Requirement: State how many lines in this listing include the word "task", and nothing else.

Source material:
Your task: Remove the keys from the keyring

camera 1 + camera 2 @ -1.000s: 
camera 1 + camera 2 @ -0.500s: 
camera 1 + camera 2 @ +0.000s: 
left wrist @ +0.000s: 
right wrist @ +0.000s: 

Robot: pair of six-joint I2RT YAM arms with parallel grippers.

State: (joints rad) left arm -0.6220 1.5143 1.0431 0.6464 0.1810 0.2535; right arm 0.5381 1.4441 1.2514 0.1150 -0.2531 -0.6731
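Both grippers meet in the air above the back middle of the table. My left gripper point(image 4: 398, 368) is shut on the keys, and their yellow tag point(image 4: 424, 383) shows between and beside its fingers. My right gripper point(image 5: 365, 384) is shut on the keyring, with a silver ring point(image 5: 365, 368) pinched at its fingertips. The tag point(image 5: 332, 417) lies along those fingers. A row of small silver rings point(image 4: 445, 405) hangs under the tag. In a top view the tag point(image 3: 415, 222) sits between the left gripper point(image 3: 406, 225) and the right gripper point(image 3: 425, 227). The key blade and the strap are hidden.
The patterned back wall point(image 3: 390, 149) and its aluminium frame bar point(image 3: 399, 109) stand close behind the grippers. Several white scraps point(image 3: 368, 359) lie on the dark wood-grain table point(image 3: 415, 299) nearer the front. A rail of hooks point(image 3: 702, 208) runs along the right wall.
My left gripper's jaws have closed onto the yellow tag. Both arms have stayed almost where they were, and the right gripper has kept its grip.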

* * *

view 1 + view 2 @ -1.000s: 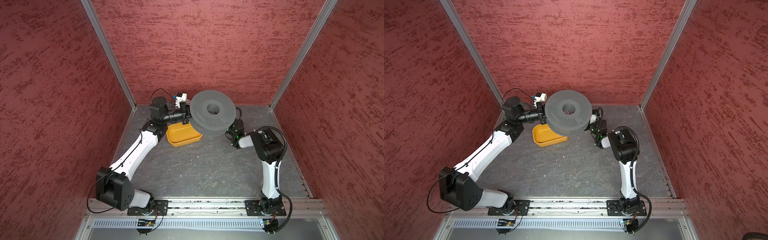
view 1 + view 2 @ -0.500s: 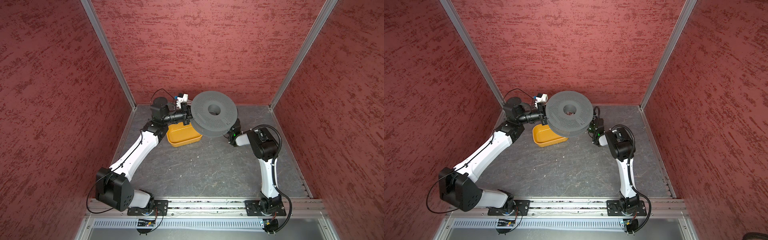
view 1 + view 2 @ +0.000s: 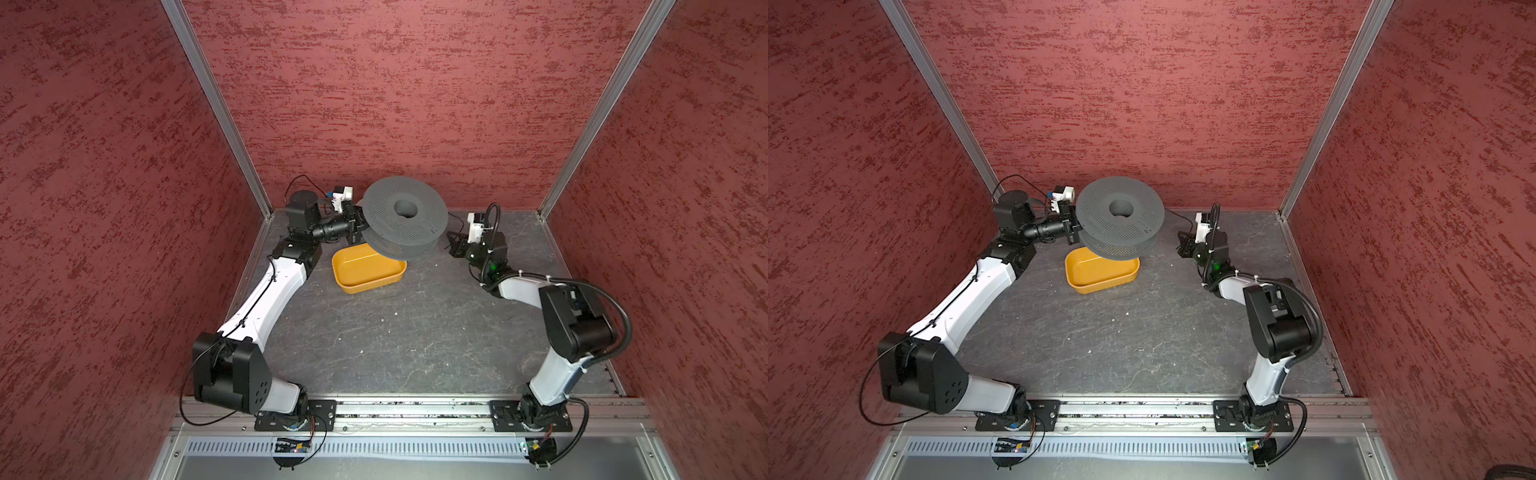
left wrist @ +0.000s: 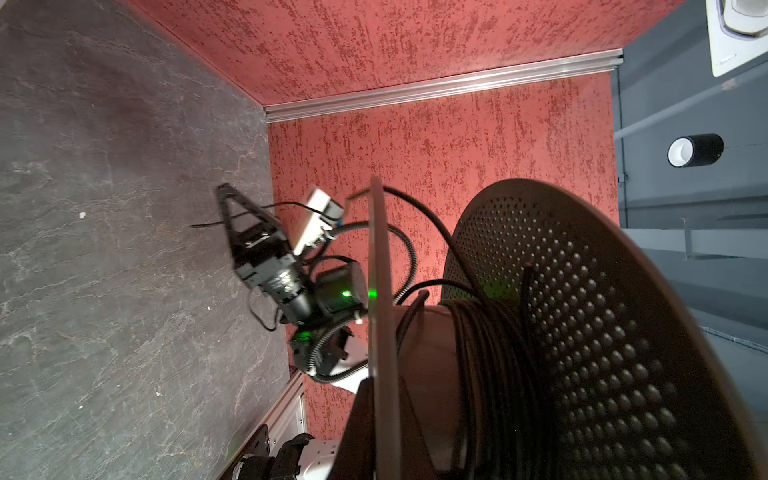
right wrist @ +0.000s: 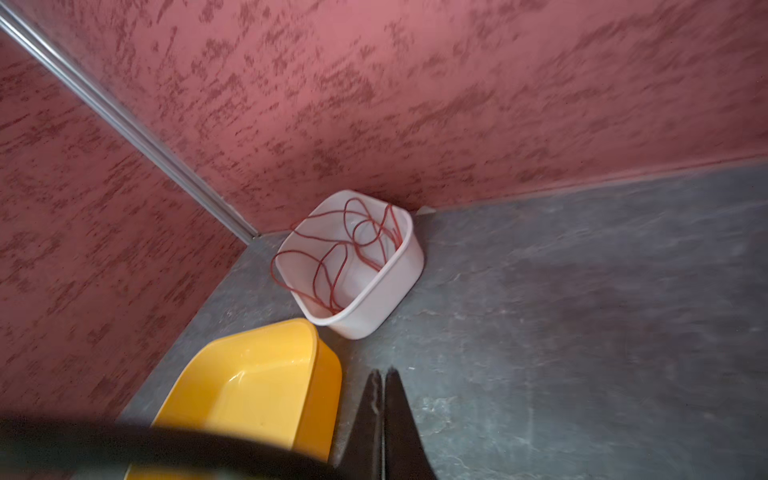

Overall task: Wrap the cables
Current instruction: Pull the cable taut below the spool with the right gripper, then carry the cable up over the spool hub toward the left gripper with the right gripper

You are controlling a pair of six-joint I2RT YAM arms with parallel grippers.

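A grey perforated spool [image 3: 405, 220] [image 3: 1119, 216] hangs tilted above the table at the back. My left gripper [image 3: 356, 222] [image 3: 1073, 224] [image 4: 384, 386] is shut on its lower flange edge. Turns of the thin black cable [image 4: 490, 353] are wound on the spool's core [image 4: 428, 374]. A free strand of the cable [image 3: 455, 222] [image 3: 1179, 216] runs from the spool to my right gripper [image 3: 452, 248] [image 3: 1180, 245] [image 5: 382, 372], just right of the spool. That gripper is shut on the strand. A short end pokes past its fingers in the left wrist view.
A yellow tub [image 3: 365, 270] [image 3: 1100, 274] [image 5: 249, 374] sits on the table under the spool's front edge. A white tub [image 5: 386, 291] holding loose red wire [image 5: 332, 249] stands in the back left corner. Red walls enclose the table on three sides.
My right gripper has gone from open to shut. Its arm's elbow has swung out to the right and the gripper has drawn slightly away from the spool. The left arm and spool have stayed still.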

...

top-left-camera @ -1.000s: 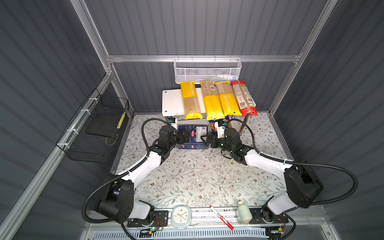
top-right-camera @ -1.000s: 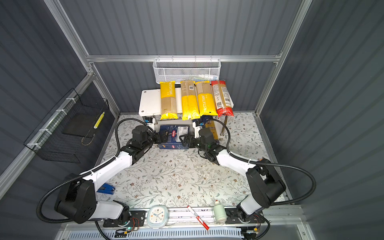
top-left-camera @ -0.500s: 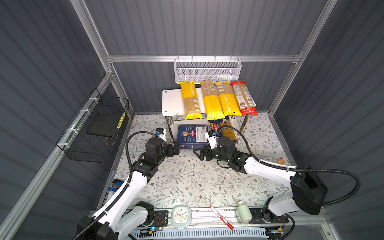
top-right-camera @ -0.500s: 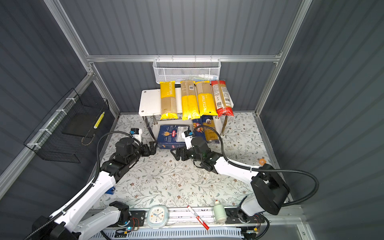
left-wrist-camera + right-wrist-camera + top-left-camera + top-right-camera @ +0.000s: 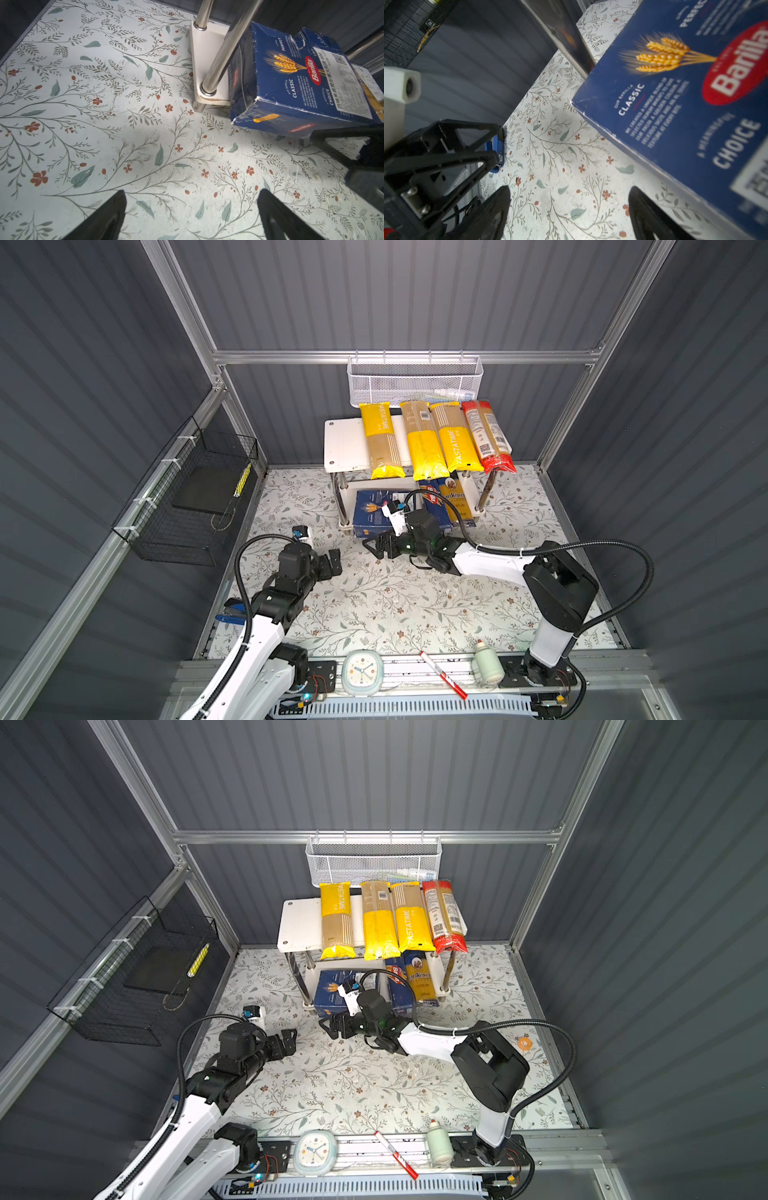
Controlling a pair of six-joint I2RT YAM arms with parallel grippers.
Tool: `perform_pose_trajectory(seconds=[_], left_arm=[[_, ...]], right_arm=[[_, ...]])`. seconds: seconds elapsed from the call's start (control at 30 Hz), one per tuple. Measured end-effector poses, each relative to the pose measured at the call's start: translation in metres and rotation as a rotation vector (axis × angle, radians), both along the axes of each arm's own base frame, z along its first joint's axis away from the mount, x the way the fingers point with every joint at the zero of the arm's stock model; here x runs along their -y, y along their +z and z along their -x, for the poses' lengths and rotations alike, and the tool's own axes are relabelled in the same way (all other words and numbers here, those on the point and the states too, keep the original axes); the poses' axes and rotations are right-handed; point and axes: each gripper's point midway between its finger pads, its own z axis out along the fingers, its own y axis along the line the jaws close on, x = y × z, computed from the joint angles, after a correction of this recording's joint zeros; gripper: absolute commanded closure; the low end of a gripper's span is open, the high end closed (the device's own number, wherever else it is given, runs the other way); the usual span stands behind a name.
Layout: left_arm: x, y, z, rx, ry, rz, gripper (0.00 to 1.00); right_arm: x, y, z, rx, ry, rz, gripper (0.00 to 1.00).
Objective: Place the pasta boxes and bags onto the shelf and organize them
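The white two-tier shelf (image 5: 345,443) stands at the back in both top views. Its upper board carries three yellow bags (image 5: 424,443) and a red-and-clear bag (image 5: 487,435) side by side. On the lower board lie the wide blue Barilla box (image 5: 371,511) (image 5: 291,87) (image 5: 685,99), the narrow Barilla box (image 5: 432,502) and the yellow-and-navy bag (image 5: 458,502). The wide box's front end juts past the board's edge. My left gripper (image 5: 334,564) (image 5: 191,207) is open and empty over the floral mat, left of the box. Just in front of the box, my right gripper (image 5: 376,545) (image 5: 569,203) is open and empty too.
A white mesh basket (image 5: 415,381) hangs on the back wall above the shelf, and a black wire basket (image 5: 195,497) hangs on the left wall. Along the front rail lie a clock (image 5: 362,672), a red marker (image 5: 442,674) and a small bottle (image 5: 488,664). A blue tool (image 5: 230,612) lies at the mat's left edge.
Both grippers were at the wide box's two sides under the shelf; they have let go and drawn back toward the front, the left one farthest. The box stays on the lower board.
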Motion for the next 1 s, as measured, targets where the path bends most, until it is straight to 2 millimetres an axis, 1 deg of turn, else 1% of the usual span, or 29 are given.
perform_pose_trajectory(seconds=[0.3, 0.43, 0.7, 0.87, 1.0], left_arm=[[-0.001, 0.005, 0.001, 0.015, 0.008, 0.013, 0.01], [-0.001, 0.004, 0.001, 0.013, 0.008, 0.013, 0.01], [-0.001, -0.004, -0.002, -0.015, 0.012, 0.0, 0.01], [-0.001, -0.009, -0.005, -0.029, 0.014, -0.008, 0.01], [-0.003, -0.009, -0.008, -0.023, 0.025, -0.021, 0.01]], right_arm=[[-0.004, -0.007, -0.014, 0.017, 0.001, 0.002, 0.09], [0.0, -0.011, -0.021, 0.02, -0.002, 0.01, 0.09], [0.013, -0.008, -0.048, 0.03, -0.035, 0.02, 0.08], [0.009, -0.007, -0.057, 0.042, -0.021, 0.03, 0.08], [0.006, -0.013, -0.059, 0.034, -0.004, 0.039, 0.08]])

Exercise response: 2